L'editoriale

L’astensione certifica la distanza della politica dai problemi della gente

Mimmo Mazza

Tre elementi descrivono le Europee: la scarsa affluenza alle urne; l’exploit personale ottenuto da alcuni candidati; il crollo del Movimento 5 stelle e dell’area degli ex (Renzi-Calenda)

Sono essenzialmente tre gli elementi che finora paiono caratterizzare le elezioni europee del 2024: la scarsa affluenza alle urne, scesa sotto la soglia psicologica del 50% degli aventi diritto; l’exploit personale ottenuto da alcuni candidati come il generale Vannacci, il sindaco Decaro, la premier Meloni, il governatore Bonaccini, l’attivista Salis; il crollo del Movimento 5 stelle e dell’area degli ex (Renzi-Calenda).

La mancata partecipazione al voto, specie dei più giovani, costituisce un allarme democratico che non va sottovalutato e non può essere liquidato con la pretesa distanza dell’Europa con i cittadini: sono i partiti e i movimenti politici a non saper più coinvolgere gli elettori, rinchiusi come sono nelle loro stanze di potere, distinti e distanti dalle esigenze reali della gente comune.

C’è a chi, forte delle residue truppe sempre pronte a votare tacendo, tale contesto non dispiace: con meno elettori, bastano meno voti per conquistare posizioni di comando, dunque meglio così. E c’è poi chi raccoglie ora i frutti amari di tanta anti-politica, di tanta propaganda anti-casta rivoltasi alla fine contro chi quella casta è andato a sostituire, dimostrando non solo totale incapacità ma anche spesso assoluta e flagrante incoerenza.

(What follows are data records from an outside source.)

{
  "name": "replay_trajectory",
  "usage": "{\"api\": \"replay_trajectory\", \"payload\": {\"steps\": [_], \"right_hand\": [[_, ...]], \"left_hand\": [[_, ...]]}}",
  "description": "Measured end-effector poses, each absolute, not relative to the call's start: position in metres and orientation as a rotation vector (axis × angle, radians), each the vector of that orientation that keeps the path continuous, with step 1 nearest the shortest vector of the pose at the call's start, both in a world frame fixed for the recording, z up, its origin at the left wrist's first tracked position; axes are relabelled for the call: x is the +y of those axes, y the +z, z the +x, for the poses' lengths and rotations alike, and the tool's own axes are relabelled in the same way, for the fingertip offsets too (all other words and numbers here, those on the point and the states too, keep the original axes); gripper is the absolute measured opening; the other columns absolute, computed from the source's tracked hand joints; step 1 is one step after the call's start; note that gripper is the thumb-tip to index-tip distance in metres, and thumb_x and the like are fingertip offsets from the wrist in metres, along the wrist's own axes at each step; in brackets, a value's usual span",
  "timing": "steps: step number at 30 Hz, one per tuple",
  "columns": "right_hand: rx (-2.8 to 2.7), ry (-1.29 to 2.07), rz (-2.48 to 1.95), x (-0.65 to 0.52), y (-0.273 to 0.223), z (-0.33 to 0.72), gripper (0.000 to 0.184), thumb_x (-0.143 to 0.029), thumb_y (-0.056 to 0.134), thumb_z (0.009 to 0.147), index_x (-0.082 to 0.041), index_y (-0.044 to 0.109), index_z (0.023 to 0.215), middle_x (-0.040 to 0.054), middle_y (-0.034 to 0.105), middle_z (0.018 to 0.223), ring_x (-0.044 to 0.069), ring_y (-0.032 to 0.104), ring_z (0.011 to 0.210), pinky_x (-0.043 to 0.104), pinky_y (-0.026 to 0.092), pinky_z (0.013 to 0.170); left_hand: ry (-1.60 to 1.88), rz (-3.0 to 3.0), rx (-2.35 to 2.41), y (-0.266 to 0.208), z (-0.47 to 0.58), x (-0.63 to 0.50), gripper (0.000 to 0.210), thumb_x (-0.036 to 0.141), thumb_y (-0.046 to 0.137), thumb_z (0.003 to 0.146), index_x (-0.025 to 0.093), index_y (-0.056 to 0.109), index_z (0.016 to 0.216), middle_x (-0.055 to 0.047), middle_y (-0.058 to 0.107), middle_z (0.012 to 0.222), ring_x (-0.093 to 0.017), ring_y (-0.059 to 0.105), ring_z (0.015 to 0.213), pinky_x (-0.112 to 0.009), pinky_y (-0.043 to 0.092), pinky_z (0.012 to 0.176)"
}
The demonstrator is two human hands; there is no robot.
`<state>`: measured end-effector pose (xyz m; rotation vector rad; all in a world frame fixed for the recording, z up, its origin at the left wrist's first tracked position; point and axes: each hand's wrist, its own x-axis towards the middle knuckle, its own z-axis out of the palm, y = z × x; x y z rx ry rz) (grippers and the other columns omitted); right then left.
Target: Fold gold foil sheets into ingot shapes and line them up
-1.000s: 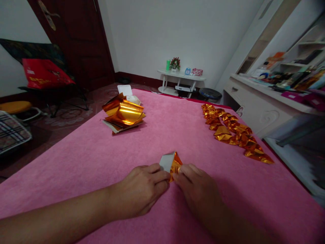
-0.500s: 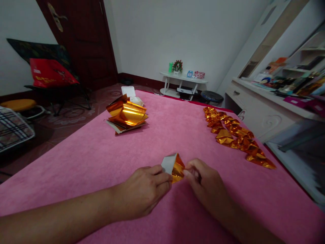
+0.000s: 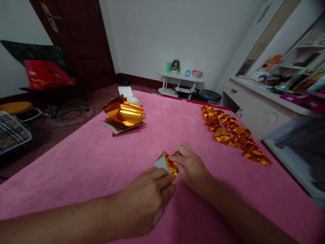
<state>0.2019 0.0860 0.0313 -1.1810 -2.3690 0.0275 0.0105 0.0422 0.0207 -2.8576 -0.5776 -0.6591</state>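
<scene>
A partly folded sheet of gold foil paper, grey on its back and shiny orange-gold on its face, is between my two hands over the pink cloth. My left hand pinches its near edge, thumb and fingers closed on it. On the other side, my right hand has its fingertips closed on the gold edge. Part of the paper is hidden behind my left fingers. Several folded gold foil pieces lie in rows to the right. A stack of flat gold foil sheets lies at the far left.
Behind the stack is a white open box. A white dresser with many small items stands along the right side. Beyond the far edge are a low white table and a dark round stool. A red bag rests on a chair at left.
My right hand has moved up and left, from the paper's right corner to its upper gold edge. The paper has narrowed, with less gold showing. My left hand has turned slightly.
</scene>
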Motion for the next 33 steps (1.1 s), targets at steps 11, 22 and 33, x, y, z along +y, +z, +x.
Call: {"api": "replay_trajectory", "payload": {"steps": [11,22,33], "right_hand": [[-2.284,0.135,-1.168,0.068,0.032,0.201,0.019,-0.005,0.049,0.079,-0.018,0.056,0.067,0.0014,0.055,0.075,0.014,0.05,0.074,0.026,0.039,0.069],[-2.165,0.348,-1.345,0.058,0.023,0.208,0.018,-0.004,0.047,0.069,-0.019,0.056,0.072,-0.0019,0.053,0.074,0.012,0.048,0.067,0.023,0.034,0.06],[-2.234,0.287,-1.496,0.051,0.035,0.201,0.015,-0.004,0.053,0.062,-0.019,0.054,0.061,-0.0027,0.057,0.066,0.01,0.048,0.059,0.022,0.03,0.054]], "left_hand": [[-0.738,-2.848,-0.448,0.006,0.013,0.063,0.026,0.011,0.042,0.091,0.013,0.056,0.112,-0.01,0.067,0.098,-0.018,0.06,0.095,-0.031,0.052,0.083],[-0.718,-2.894,-0.528,0.009,0.012,0.052,0.025,0.018,0.046,0.089,0.013,0.061,0.108,-0.009,0.068,0.098,-0.02,0.059,0.093,-0.035,0.05,0.083],[-0.815,-3.088,-0.533,0.018,0.001,0.06,0.024,0.02,0.051,0.085,0.019,0.064,0.105,-0.007,0.068,0.097,-0.02,0.057,0.091,-0.037,0.046,0.085]]}}
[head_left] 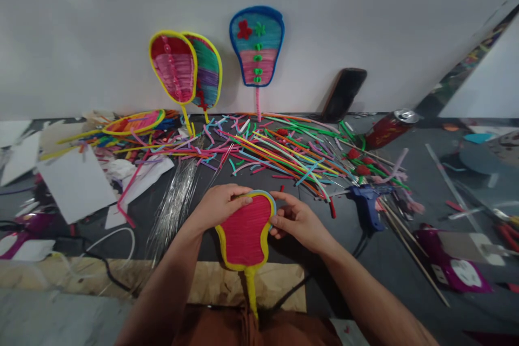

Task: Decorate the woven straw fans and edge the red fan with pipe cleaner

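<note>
A hand fan (pixel 247 232) with a red body, yellow fuzzy rim and yellow handle is held over the front of the table, its handle pointing toward me. My left hand (pixel 227 205) grips its upper left edge, the thumb lying on the red face. Along the top and upper right rim runs a light blue pipe cleaner (pixel 273 206). My right hand (pixel 298 221) pinches this strip against the right edge between thumb and fingers. The fingertips behind the fan are hidden.
Finished fans (pixel 257 46) lean on the white wall. Loose pipe cleaners (pixel 279 154) spread across the table's middle, beside silver wires (pixel 174 211). To the right are a blue glue gun (pixel 367 203), a red can (pixel 391 128), a phone (pixel 344 93) and thin sticks (pixel 417 251).
</note>
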### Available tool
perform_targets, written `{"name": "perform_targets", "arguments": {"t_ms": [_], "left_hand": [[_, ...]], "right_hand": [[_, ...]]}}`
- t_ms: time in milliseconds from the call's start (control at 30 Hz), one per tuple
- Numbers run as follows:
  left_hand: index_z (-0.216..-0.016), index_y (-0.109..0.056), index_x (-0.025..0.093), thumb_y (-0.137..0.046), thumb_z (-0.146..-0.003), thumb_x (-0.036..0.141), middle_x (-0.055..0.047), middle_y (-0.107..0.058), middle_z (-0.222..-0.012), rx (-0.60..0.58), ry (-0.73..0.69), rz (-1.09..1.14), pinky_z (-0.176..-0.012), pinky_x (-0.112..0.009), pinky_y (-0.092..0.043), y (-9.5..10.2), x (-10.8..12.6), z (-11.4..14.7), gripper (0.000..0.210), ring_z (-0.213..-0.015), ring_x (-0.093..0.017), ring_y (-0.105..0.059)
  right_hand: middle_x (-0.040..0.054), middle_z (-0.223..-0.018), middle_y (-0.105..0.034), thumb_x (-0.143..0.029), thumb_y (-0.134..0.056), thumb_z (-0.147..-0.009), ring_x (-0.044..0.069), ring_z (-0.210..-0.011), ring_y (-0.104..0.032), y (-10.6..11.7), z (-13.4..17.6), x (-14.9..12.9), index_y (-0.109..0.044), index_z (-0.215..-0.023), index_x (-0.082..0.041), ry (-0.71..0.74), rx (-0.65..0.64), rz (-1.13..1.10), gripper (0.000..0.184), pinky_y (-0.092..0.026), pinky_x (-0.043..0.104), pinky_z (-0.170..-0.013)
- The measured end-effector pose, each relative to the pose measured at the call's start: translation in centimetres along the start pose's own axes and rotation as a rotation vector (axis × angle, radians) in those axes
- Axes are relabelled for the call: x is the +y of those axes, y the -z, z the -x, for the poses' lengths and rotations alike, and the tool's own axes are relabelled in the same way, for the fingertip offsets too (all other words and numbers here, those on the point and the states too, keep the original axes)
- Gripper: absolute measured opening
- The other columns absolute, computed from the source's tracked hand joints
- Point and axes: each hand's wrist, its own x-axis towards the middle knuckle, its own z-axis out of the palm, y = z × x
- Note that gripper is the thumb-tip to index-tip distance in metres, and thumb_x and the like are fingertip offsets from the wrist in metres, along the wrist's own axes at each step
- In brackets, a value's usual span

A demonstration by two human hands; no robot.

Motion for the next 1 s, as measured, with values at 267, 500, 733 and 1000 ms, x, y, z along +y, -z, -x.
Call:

Il grande successo personale di alcuni candidati ha, invece, chiavi di letture differenti. Il generale Vannacci con il suo fare, e soprattutto con il suo dire, politicamente scorretto è diventato punto di riferimento per un pezzo d’Italia ancorato a vecchi schemi e sostanzialmente privo di riferimenti politici. Decaro con le sue 500mila preferenze dimostra che il buon governo paga e che la legge per l’elezione diretta del sindaco sia una delle poche che funzioni. Decaro alle primarie per il Pd sostenne il governatore emiliano Stefano Bonaccini, eletto al parlamento europeo con 389mila preferenze. I gemelli delle preferenze Decaro-Bonaccini insieme costituiscono un binomio dal quale Elly Schlein dovrà guardarsi con attenzione. La premier Meloni con 2 milioni e mezzo di preferenze ottiene un segnale importante di apprezzamento per il lavoro svolto nei quasi due anni a Palazzo Chigi. Dovrà stare attenta a evitare l’effetto europee che tanto caro è costato in passato a Renzi e Salvini. La sua leadership è salda, la coalizione tiene, qualche grattacapo potrebbe giungere a livello europeo quando sarà chiamata a scegliere tra i gruppi di destra e la grande famiglia del Partito popolare europeo.

Il Movimento 5 stelle si ferma ad una manciata di voti dal 10%, ottenendo il peggior risultato degli ultimi dieci anni, pagando lo scotto di una proposta politica contrassegnata dall’amore-odio con il Pd, qui governando con il centrosinistra, lì invece litigando e dividendo quel campo largo che se sarà ricostruito, avrà rapporti di forza decisamente diversi rispetto a ieri e dovrà tener conto dell’affermazione dell’Alleanza Verdi-Sinistra.

Restano fuori da Bruxelles sia gli Stati Uniti d’Europa di Renzi che Azione di Calenda, formazioni fermatesi sotto lo sbarramento del 4%. Con elezioni così polarizzate, dividere l’area di centro si è rivelato un errore gravissimo, figlio di una supponenza che spesso finisce con l’offuscare il ragionamento della politica.